The 6 p.m. and 8 p.m. weeknight games the Hawkeyes and other Central time zone league teams typically get are hard on fans. Either it takes too much effort to get to the arena on time for the early games, or the late starts are too taxing for people to get home at a reasonable hour.
“You know, 8 p.m. on a Thursday night is tough for someone who wants to drive over from Des Moines,” Iowa Coach Fran McCaffery said this week. “We all recognize that. We wish they could be better, but that's when the games are.
“There are a lot of things you would like to see done differently.
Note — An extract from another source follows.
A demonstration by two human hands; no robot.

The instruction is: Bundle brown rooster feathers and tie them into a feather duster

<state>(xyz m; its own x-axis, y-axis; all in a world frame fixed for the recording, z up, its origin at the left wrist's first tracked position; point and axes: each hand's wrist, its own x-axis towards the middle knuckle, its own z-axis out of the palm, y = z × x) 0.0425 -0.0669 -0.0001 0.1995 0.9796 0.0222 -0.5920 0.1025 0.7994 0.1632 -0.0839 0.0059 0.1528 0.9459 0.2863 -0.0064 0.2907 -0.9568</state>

Everybody wants Saturday home games. Can't always get them.”
The days of everyone playing every Saturday are long gone. Every game is a television property, and the networks and league don’t want them bumping into each other. Typically, two to four Big Ten games are played on Saturdays.
Iowa’s lone Saturday home game of the season will be next week, against Penn State. Barring inclement weather, fans will show up, happy the television gods gave them a day and time that were merciful to them.
From a business sense, the only reasonable choice is for the conference to take the enormous money the networks give it to air its “inventory.” But at what long-term cost? Won’t the connection and interest the fans feel gradually be reduced as they attend fewer games in person?
On Wednesday afternoon, online ticket broker StubHub had over 100 tickets to the Indiana-Iowa game available from $6 to $10. The cheapest adult tickets at the UI athletics box office are $15.
It’s a buyer’s market. It has been for a while, and that’s the way it likely will stay. Your attendance is desired, but your convenience is of no concern.